Follow the weather forecasts. The updates are not just aired for fun. They help serious farmers choose the right crop and variety for their area.

If the weather experts say there will be very little rain that year, then the farmer has to go for fast-maturing crops and varieties.

Farmers need to plan for the coming agricultural season every year. Most farmers buy some inputs such as fertilisers, neglecting the seed. When it rains, that is the time they start looking for seed. Sometimes they have no money to procure the seed or their varieties of choice are not there. As such, they end up buying and planting anything that is available.

Others go a step further to buy grain from the market and plant. They are not even sure of the variety they are buying. Others just recycle what they planted the previous season even if it is hybrid variety. Others just buy from any market at the lowest price they can get the seed because they are so desperate.

This all happens because of lack of planning. Despite planning so much for the other inputs, especially labour and fertiliser, most farmers end up harvesting very little because of using very poor seed. Had the farmers planned and invested carefully, they would have already bought enough inputs.

Most farmers just know that seed is something that germinates. But they never think about the yield potential and the issues of adaptability and resistance as already discussed. What they care about is getting a plant from the seed, period.

Due to farmers ignorance the business community is cashing in on them.
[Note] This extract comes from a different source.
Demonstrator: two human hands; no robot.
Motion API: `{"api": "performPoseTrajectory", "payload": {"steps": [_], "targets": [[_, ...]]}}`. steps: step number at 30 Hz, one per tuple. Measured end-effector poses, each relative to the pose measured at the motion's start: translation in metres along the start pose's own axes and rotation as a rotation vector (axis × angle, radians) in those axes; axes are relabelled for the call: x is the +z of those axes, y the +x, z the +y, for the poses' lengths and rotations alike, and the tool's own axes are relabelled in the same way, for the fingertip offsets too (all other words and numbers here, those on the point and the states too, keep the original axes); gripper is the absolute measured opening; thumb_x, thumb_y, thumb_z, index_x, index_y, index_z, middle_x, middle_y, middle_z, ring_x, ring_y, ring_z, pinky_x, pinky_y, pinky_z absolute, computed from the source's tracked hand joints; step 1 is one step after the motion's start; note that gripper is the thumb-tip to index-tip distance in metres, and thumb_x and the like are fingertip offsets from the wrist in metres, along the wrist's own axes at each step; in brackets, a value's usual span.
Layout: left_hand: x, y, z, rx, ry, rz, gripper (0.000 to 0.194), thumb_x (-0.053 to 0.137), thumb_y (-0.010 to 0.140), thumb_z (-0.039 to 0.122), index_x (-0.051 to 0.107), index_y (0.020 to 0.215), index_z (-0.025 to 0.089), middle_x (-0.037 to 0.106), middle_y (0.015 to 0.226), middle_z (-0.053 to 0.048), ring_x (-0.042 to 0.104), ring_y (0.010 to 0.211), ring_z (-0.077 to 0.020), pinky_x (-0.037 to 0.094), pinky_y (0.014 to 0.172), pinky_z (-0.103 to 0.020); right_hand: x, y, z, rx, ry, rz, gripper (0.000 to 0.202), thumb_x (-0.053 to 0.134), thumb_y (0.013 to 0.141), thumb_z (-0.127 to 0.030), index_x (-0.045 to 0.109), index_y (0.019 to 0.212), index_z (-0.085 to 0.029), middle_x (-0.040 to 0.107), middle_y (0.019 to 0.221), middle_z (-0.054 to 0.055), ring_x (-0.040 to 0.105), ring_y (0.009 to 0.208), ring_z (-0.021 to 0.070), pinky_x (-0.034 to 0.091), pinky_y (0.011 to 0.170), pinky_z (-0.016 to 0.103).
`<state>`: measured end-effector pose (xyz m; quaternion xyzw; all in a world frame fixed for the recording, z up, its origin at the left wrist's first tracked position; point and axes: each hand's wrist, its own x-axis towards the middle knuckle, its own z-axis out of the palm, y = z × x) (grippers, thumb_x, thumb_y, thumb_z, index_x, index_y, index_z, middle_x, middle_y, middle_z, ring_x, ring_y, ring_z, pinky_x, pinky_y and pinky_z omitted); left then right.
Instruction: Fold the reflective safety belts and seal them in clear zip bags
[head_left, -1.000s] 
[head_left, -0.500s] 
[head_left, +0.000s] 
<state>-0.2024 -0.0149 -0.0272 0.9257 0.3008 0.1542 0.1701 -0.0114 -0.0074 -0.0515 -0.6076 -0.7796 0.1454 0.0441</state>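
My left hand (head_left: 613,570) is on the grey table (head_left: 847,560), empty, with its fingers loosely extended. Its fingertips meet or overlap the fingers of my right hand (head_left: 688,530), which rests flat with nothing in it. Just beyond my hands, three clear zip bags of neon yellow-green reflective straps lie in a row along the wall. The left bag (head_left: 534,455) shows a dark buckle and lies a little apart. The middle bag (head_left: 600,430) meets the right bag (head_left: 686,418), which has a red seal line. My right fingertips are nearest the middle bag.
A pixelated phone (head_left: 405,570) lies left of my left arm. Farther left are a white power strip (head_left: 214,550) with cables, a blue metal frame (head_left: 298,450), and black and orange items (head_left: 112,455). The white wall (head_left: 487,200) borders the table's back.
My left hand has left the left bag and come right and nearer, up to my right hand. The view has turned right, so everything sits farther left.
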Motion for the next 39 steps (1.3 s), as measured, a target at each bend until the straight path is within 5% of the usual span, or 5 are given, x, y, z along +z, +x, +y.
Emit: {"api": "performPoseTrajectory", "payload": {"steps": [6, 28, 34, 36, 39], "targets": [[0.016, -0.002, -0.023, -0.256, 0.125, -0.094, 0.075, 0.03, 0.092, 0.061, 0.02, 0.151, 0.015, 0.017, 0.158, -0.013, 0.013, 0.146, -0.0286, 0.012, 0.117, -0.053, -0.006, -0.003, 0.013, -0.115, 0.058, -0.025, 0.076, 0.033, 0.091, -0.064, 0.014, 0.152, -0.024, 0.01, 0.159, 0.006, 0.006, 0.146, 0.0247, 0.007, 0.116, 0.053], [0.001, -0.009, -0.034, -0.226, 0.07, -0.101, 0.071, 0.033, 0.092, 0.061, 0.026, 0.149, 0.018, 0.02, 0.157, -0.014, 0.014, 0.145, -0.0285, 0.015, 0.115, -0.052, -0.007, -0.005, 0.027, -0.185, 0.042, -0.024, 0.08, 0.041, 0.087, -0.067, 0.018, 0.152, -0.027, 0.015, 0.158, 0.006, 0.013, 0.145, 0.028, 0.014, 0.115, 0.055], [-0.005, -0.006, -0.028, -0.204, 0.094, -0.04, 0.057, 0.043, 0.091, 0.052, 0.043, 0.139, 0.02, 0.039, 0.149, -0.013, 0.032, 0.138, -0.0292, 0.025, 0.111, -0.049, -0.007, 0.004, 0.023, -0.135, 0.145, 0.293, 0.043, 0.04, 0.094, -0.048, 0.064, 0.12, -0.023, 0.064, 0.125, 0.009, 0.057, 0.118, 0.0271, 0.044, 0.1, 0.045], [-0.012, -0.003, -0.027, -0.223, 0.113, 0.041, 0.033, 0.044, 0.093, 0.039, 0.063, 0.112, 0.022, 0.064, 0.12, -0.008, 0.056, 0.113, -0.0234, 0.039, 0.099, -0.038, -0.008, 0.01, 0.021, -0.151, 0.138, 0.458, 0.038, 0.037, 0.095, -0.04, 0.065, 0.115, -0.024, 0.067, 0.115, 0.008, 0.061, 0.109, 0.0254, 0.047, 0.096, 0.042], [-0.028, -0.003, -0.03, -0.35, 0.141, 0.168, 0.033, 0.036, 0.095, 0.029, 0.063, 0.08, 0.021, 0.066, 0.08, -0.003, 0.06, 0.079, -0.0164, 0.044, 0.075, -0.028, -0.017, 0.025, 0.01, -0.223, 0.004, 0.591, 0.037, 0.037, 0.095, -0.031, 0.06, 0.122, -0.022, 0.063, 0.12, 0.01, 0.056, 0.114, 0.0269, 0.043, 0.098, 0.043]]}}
Nowadays the business persons can dye the grains to look as if it is treated and sell to the desperate farmers. They sell it at a giveaway price that the farmer run for this fake seed rather than genuine seed that would have helped them change their economic status.

Due to ignorance some farmers are recycling the crops for several years without caring that the crops are being reduced in terms of yield potential in every subsequent year they are grown.

Very few farmers have guidelines in terms of making the right choice of the crop or even a variety to plant for a particular year and particular location.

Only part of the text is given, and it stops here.